Fica por isso claro que passada a prova de fogo do primeiro Orçamento aprovado, vêm aí alguns focos de tensão. Mas para já PS, BE, PCP e PEV mostraram-se unidos na política do "virar da página da austeridade", mesmo que todos admitam que o documento que ontem aprovaram é "pior" do que o esboço orçamental que Mário Centeno tinha levado a Bruxelas.

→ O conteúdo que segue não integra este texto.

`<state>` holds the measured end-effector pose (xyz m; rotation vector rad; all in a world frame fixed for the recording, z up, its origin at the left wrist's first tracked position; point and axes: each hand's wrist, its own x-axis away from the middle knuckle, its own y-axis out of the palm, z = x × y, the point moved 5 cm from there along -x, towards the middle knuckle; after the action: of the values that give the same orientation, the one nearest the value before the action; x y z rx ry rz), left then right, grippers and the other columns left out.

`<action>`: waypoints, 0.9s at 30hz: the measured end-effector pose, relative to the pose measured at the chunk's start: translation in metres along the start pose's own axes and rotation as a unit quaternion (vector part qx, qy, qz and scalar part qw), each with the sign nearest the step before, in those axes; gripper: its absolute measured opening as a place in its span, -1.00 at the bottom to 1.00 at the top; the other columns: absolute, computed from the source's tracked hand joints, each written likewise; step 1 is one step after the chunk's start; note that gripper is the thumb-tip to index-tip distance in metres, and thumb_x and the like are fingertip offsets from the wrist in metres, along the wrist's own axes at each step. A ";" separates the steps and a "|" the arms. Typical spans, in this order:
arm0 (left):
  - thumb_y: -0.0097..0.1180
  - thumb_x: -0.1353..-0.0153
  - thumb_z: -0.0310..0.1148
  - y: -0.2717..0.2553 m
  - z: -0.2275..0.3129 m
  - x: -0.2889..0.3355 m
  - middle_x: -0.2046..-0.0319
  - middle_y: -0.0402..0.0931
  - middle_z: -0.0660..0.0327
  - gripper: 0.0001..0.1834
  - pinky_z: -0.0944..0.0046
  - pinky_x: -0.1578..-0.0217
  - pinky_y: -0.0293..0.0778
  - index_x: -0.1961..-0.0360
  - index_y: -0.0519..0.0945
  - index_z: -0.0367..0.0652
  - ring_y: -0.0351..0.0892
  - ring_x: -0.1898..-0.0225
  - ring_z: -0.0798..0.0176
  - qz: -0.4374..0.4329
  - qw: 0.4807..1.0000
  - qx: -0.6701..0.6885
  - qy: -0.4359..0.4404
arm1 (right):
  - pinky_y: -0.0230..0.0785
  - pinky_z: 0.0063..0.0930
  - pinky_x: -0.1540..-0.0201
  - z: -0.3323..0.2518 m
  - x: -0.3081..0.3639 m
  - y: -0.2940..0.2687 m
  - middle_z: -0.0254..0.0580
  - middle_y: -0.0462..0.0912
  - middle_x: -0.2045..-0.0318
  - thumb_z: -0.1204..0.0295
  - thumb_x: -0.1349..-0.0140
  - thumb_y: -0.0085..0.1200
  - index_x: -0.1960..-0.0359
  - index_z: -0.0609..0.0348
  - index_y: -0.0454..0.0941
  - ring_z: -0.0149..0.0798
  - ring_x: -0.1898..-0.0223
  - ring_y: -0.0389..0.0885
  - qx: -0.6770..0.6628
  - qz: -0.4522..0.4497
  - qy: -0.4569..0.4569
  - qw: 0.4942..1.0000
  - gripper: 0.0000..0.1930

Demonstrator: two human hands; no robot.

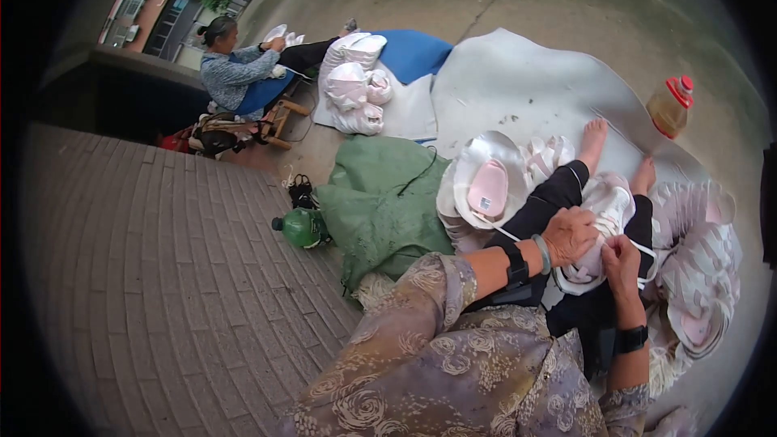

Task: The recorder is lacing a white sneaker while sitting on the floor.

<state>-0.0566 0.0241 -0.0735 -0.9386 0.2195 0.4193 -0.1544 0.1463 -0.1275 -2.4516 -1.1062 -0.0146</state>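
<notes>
Between my legs lies a white and pale pink shoe upper [609, 198], its eyelets facing up. My left hand [569, 235] rests on its left side with curled fingers at the lace area. Close to its right edge, my right hand [622, 265] pinches a white shoelace [643, 252], whose loose end trails over my right leg. What the left fingertips hold is too small to make out. Left of my legs sits a stack of shoe uppers [477, 174], the top one showing a pink insole. More nested uppers [696, 251] are heaped on my right.
A green sack [380, 202] lies on the left beside a green bottle [301, 228] and a tiled wall [162, 259]. A red-capped jug [670, 109] stands beyond the grey mat [518, 73]. Farther off, another seated person [243, 73] handles white pieces near a pile of uppers [354, 85].
</notes>
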 end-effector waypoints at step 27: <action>-0.13 0.05 -0.43 0.005 -0.015 0.016 0.05 0.20 -0.13 -0.74 0.00 -0.06 0.09 0.32 0.36 -0.38 0.17 -0.06 -0.15 0.094 0.994 0.002 -0.050 | 0.20 -0.38 0.47 -0.044 0.004 -0.029 -0.18 0.44 0.55 0.57 0.10 -0.05 0.38 0.26 0.41 -0.20 0.52 0.43 0.277 -0.071 -0.160 0.945 -0.82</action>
<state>-0.0444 0.0188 -0.0917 -0.8928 0.2187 0.6385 -0.1653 0.1484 -0.0757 -1.9029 -1.2156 0.5902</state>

DIFERENTES GRAUS DE ENTUSIASMO "Ao cumprir a palavra dada, o Orçamento do Estado merece o nosso apoio", afirmava o bloquista José Manuel Pureza, horas antes da votação. "Votamos convictamente a favor", corroborava o comunista António Filipe. À esquerda, este é visto como o primeiro passo de um processo de "mudança". António Costa concorda. "Se este fosse o último Orçamento ficava angustiado", confessava no primeiro dia de discussão parlamentar do OE o primeiro-ministro, numa resposta a Heloísa Apolónia dos Verdes, que criticava o documento por ser ainda curto na remoção da austeridade.
Carlos César reconhecia ontem no encerramento do debate que há nesta maioria parlamentar "diferentes graus de entusiasmo" em relação às soluções encontradas pelo ministro das Finanças Mário Centeno. Mas à esquerda pensa-se já à frente: primeiro na discussão na especialidade na qual Costa deixou já expressa a abertura a incorporar ideias de BE, PCP e PEV, depois no Orçamento para 2017.
O BE já só pensa, de resto, nos grupos de trabalho que irão começar a funcionar "nos próximos dias" – como anunciou Pureza – para encontrar soluções para o Orçamento que será discutido e votado daqui a cerca de seis meses. Essa será a altura mais crítica, porque nesse momento o BE insistirá de forma mais veemente na renegociação da dívida, que irá agora debater num grupo de trabalho com o Governo sobre a sustentabilidade da dívida externa.
Mas há outros temas que o BE leva para estes grupos de trabalho. Entre os pontos que o BE está a estudar para o próximo OE está um plano nacional contra a precariedade, um estudo sobre as pensões não contributivas como forma de combate à pobreza, a redução dos custos energéticos, a política de habitação e alterações à política fiscal no sentido de "mais justiça, mais redistribuição e mais transparência".
A aproximação à esquerda faz-se, porém, muito antes de esses grupos de trabalho começarem a reunir, na discussão na especialidade do Orçamento do Estado para 2016 que agora se inicia. "No diálogo interno não desprezámos nem prescindimos das diferenças entre PS, BE, PCP e PEV, mas reunimos as semelhanças e mobilizámos as suas energias sem exclusões nem preconceitos, e iremos aprovar as propostas de alteração que, no nosso entendimento, melhoram o Orçamento", anunciou o líder parlamentar do PS, Carlos César.
César antecipou, aliás, um dos momentos que podem vir a ser de turbulência na maioria de esquerda, para deixar garantias de que a orientação política contida no Orçamento não vai mudar no Programa de Estabilidade e Crescimento e no Plano Nacional de Reformas que o Governo terá de elaborar e enviar a Bruxelas nos próximos meses. Fica dada a garantia numa altura em que o espectro de medidas adicionais continua a pairar sobre o Orçamento ontem aprovado. Mário Centeno admitiu que há medidas "em estudo" para apresentar "quando forem necessárias". Mas o ministro adjunto Eduardo Cabrita desvalorizou a ideia do plano B que a direita acusa o Governo de ocultar. "O nosso plano A é aprovar este Orçamento e o plano B é executá-lo com rigor e determinação", declarou Cabrita no discurso com que encerrou o debate. Uma coisa é certa: Centeno traçou ontem uma linha vermelha, ao assegurar que quaisquer medidas que possam vir a ser necessárias em caso de derrapagem orçamental, não passarão por cortes em salários e pensões nem pelo aumento do IRS.